POLITIQUE
17/08/2016 11:12 EDT | Actualisé 17/08/2016 11:12 EDT

Mort de Mauril Bélanger: la classe politique en deuil

OTTAWA – Les politiciens de tous horizons se sont exprimés sur les réseaux sociaux à la suite de la mort du député libéral d’Ottawa-Vanier, Mauril Bélanger.

Le premier ministre Justin Trudeau a annoncé son décès des suites de la sclérose latérale amyotrophique (SLA) vers 21h30, mardi soir.


«J’ai été terriblement attristé d’apprendre aujourd’hui la mort de mon ami et collègue, Mauril Bélanger. Au nom de tous les Canadiens, Sophie et moi offrons nos plus sincères condoléances à sa famille, ses amis, ses électeurs et ses très nombreux admirateurs», a poursuivi Trudeau par voie de communiqué.

«Mauril a été au service des gens d’Ottawa-Vanier pendant plus de 20 ans et a défendu inlassablement les droits des francophones, l’unité nationale, en plus de promouvoir une société équitable et juste pour tous.»

L’ancien premier ministre Stephen Harper, dans une rare déclaration publique, a écrit en français seulement qu’il se souviendra de Bélanger comme étant un «grand défenseur des minorités francophones».


La chef par intérim du Parti conservateur, Rona Ambrose, a vanté les qualités du député d’Ottawa-Vanier. «Mauril était un ami et un excellent parlementaire. Il me manquera. C’était un homme bon.»

D’autres politiciens, comme le chef du NPD Thomas Mulcair, ont rendu hommage à sa force de caractère dans la défense des droits des francophones, entre autres.

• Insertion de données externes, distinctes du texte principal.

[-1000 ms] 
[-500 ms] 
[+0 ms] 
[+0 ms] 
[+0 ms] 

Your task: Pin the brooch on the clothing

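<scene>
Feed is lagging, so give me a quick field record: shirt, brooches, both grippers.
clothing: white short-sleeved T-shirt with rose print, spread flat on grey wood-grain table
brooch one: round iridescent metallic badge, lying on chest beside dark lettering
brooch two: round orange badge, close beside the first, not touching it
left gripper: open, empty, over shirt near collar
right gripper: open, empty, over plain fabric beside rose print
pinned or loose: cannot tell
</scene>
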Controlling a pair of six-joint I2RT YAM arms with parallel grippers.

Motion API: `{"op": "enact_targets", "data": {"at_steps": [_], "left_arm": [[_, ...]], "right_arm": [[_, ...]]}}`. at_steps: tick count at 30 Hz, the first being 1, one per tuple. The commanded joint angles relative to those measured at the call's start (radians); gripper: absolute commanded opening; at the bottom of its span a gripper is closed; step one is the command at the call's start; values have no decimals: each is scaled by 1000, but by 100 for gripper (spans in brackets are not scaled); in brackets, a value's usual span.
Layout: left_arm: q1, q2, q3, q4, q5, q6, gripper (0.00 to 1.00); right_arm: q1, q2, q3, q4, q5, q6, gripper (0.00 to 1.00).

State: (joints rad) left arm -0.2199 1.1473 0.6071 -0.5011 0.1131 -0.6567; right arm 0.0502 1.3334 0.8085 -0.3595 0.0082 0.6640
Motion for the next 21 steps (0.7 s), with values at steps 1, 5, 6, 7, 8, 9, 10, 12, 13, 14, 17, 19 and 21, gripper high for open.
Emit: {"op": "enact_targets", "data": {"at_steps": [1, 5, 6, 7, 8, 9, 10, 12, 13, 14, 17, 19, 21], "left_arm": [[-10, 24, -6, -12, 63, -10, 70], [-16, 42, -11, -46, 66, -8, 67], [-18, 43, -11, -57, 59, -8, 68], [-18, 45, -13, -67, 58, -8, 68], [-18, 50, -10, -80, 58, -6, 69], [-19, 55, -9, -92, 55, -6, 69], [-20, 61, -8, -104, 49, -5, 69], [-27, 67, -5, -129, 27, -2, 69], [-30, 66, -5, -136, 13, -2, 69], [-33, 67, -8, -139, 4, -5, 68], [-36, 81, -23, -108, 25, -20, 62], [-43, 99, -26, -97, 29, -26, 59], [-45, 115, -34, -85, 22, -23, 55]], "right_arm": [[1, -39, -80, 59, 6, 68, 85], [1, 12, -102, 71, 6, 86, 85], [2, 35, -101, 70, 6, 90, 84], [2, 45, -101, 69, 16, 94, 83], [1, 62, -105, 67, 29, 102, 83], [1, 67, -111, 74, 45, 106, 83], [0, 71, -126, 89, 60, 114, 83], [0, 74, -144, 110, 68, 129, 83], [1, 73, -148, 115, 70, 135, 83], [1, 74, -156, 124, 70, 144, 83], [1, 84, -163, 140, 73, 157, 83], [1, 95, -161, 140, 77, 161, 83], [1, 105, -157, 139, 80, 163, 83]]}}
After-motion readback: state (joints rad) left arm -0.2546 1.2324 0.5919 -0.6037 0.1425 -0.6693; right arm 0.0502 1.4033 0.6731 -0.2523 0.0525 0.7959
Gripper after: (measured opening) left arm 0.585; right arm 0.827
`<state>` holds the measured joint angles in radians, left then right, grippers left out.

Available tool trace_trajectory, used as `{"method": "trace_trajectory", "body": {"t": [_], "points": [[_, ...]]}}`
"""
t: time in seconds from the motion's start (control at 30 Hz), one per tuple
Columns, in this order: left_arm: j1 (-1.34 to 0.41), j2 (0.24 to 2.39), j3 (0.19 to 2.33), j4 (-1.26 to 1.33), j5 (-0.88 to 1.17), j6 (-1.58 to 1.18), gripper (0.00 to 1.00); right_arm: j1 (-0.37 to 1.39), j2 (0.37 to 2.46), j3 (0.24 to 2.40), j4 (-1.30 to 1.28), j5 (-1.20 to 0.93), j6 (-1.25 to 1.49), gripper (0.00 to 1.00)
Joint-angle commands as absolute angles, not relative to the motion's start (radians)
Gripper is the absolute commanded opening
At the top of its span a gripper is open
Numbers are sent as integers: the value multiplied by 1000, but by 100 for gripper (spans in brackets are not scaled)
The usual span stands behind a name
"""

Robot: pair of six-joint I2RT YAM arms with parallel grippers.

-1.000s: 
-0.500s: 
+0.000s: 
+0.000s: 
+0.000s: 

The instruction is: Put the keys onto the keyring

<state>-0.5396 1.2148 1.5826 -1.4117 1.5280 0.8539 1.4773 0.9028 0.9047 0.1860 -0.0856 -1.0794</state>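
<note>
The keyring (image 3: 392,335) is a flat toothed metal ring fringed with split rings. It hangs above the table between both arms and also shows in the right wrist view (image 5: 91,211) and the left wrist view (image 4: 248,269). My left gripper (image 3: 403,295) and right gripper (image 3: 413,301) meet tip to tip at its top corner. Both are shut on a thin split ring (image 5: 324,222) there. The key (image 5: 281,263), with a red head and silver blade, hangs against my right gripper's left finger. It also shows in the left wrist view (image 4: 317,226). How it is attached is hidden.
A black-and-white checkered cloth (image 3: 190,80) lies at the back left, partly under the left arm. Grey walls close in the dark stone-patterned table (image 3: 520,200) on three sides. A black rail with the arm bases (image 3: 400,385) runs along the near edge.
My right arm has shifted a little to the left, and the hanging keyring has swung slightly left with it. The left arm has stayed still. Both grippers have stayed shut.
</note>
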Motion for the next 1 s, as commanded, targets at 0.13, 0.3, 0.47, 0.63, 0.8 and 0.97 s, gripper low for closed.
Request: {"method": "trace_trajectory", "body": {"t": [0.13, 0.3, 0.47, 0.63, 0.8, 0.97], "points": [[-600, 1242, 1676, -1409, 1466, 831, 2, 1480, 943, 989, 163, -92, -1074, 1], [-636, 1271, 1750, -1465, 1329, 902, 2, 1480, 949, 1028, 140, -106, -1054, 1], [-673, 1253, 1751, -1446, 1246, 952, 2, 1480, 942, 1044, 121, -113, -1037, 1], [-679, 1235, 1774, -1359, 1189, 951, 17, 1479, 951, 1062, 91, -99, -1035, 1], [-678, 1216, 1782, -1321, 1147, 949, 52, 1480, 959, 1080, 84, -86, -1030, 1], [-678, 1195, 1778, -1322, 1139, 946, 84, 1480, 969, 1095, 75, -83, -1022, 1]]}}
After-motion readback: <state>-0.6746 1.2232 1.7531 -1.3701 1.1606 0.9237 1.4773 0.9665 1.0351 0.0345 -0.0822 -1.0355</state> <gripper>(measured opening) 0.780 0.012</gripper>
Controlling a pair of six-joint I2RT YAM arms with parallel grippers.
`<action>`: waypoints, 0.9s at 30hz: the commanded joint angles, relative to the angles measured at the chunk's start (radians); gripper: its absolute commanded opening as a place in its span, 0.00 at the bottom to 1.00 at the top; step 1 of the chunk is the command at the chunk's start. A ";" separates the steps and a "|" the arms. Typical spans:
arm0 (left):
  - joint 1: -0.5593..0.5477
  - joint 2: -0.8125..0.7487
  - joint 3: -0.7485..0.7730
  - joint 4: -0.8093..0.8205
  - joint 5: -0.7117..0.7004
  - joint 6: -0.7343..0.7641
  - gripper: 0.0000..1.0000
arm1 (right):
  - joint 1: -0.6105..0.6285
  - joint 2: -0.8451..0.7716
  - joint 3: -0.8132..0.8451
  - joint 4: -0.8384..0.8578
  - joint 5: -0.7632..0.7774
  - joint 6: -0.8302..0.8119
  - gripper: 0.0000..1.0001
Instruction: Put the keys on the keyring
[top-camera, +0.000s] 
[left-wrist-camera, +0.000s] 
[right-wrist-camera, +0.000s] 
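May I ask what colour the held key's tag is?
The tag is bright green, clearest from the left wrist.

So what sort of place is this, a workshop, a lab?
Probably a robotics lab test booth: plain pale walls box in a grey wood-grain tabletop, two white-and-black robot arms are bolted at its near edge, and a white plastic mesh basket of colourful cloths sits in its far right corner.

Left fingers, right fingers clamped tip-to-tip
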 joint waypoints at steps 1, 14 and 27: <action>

« Fonceur, courageux, tête de cochon, francophone et fier de l’être… nos discussions vont vraiment me manquer. Repose en paix, Mauril… » a réagi Pablo Rodriguez, député libéral d’Honoré-Mercier, qui l’avait côtoyé également aux Communes de 2004 à 2011.

Le maire de Montréal Denis Coderre, qui a servi aux côtés de Bélanger à Ottawa pendant de nombreuses années, a quant à lui parlé d’une «lourde perte au Parlement».


Mauril Bélanger avait dû retirer sa candidature pour la présidence de la Chambre des communes, peu après son diagnostic.

En janvier dernier, il avait été président honoraire le temps d’une période de questions très chargée en émotions. Ayant perdu l’usage de la parole, il s’était adressé à ses collègues grâce à une tablette.

Son héritage se poursuit, puisque son projet de loi pour rendre l’hymne national canadien plus neutre a été adopté aux Communes. Le Sénat devra l’étudier à l’automne avant qu’il reçoive la sanction royale.